Re: [PATCH v10 4/8] mm/demotion/dax/kmem: Set node's performance level to MEMTIER_PERF_LEVEL_PMEM
From: Aneesh Kumar K.V
Date: Wed Jul 27 2022 - 00:32:28 EST
"Huang, Ying" <ying.huang@xxxxxxxxx> writes:
> Aneesh Kumar K V <aneesh.kumar@xxxxxxxxxxxxx> writes:
>
>> On 7/25/22 2:05 PM, Huang, Ying wrote:
>>> Aneesh Kumar K V <aneesh.kumar@xxxxxxxxxxxxx> writes:
>>>
>>>> On 7/25/22 12:07 PM, Huang, Ying wrote:
>>>>> "Aneesh Kumar K.V" <aneesh.kumar@xxxxxxxxxxxxx> writes:
>>>>>
>>>>>> By default, all nodes are assigned to the default memory tier which
>>>>>> is the memory tier designated for nodes with DRAM
>>>>>>
>>>>>> Set dax kmem device node's tier to slower memory tier by assigning
>>>>>> performance level to MEMTIER_PERF_LEVEL_PMEM. PMEM tier
>>>>>> appears below the default memory tier in demotion order.
>>>>>>
>>>>>> Signed-off-by: Aneesh Kumar K.V <aneesh.kumar@xxxxxxxxxxxxx>
>>>>>> ---
>>>>>> arch/powerpc/platforms/pseries/papr_scm.c | 41 ++++++++++++++++++++---
>>>>>> drivers/acpi/nfit/core.c | 41 ++++++++++++++++++++++-
>>>>>> 2 files changed, 76 insertions(+), 6 deletions(-)
>>>>>>
>>>>>> diff --git a/arch/powerpc/platforms/pseries/papr_scm.c b/arch/powerpc/platforms/pseries/papr_scm.c
>>>>>> index 82cae08976bc..3b6164418d6f 100644
>>>>>> --- a/arch/powerpc/platforms/pseries/papr_scm.c
>>>>>> +++ b/arch/powerpc/platforms/pseries/papr_scm.c
>>>>>> @@ -14,6 +14,8 @@
>>>>>> #include <linux/delay.h>
>>>>>> #include <linux/seq_buf.h>
>>>>>> #include <linux/nd.h>
>>>>>> +#include <linux/memory.h>
>>>>>> +#include <linux/memory-tiers.h>
>>>>>>
>>>>>> #include <asm/plpar_wrappers.h>
>>>>>> #include <asm/papr_pdsm.h>
>>>>>> @@ -98,6 +100,7 @@ struct papr_scm_priv {
>>>>>> bool hcall_flush_required;
>>>>>>
>>>>>> uint64_t bound_addr;
>>>>>> + int target_node;
>>>>>>
>>>>>> struct nvdimm_bus_descriptor bus_desc;
>>>>>> struct nvdimm_bus *bus;
>>>>>> @@ -1278,6 +1281,7 @@ static int papr_scm_nvdimm_init(struct papr_scm_priv *p)
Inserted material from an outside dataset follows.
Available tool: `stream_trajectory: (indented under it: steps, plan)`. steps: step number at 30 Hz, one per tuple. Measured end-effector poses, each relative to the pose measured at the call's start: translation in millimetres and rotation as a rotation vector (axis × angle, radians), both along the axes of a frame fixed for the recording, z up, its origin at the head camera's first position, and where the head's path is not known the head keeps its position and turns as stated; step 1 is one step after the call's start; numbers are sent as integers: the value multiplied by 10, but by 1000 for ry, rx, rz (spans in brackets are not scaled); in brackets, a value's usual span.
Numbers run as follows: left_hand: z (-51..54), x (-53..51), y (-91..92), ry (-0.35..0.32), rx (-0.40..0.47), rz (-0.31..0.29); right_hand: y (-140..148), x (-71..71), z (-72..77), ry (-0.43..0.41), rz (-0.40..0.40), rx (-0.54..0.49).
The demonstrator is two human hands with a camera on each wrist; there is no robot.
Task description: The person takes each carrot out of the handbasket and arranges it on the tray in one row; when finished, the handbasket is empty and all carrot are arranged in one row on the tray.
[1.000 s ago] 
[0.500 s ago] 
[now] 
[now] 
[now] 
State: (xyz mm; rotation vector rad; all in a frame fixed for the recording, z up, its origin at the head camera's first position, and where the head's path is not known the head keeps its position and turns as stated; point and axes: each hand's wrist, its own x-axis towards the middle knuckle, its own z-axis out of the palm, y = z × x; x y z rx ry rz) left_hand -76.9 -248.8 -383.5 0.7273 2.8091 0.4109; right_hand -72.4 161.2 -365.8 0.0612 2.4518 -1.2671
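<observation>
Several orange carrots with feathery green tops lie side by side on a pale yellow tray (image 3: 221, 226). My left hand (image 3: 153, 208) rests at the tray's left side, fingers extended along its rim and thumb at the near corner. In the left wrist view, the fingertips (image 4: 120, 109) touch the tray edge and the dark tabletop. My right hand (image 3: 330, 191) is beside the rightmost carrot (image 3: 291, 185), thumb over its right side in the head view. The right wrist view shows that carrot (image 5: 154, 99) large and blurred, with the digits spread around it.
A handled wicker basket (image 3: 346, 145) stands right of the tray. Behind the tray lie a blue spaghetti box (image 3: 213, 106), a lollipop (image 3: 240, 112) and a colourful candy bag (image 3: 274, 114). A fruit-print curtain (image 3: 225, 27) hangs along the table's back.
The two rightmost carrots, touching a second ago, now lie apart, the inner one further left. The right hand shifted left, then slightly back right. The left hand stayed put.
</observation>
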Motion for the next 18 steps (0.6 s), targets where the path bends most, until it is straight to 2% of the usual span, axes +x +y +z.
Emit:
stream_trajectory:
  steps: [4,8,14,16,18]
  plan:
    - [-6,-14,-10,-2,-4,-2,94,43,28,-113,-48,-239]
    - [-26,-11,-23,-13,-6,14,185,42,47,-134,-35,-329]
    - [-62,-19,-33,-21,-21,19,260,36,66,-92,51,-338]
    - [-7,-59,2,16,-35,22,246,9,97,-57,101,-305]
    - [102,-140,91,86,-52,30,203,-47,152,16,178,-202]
>>>>>> p->bus_desc.module = THIS_MODULE;
>>>>>> p->bus_desc.of_node = p->pdev->dev.of_node;
>>>>>> p->bus_desc.provider_name = kstrdup(p->pdev->name, GFP_KERNEL);
>>>>>> + p->target_node = dev_to_node(&p->pdev->dev);
>>>>>>
>>>>>> /* Set the dimm command family mask to accept PDSMs */
>>>>>> set_bit(NVDIMM_FAMILY_PAPR, &p->bus_desc.dimm_family_mask);
>>>>>> @@ -1322,7 +1326,7 @@ static int papr_scm_nvdimm_init(struct papr_scm_priv *p)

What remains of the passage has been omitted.